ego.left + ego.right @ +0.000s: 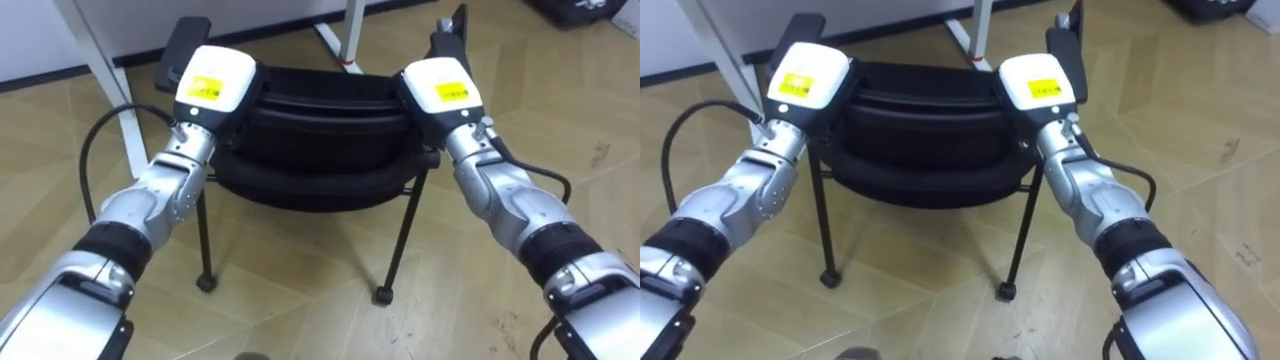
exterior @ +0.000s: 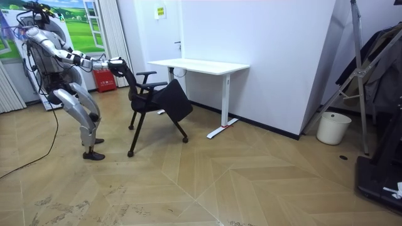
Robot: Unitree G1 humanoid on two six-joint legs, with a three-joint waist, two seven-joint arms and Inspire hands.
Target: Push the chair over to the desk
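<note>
Left eye view first: the left hand (image 1: 213, 85) sits on the top edge of the black chair (image 1: 318, 140), at the corner of its back, and the right hand (image 1: 441, 88) is planted on the opposite corner. The curved backrest spans the gap between them. Both hands reach over and behind that edge, so I cannot tell whether either one is loose or clasped. Just beyond the left hand an armrest (image 1: 186, 45) pokes out. Below the hands, the chair's thin legs run down to the wooden floor (image 1: 300, 310). Past the right hand, further off, a white desk leg (image 1: 352, 35) stands on the floor.

Over to the room view: the robot stands at the room view's left, leaning forward, arms stretched out level, hands meeting the top of the chair's back. The chair is directly ahead of the hands, and beyond it is a white desk (image 2: 200, 64) against the wall.

Right eye view: same picture, a hand on each upper corner and the backrest between them.
</note>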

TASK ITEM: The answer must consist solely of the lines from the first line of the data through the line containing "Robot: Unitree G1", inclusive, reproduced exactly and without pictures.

EXERCISE ANSWER:
ego.left + ego.right @ +0.000s: 
exterior @ +0.000s: 
Robot: Unitree G1 humanoid on two six-joint legs, with a three-joint waist, two seven-joint arms and Inspire hands.

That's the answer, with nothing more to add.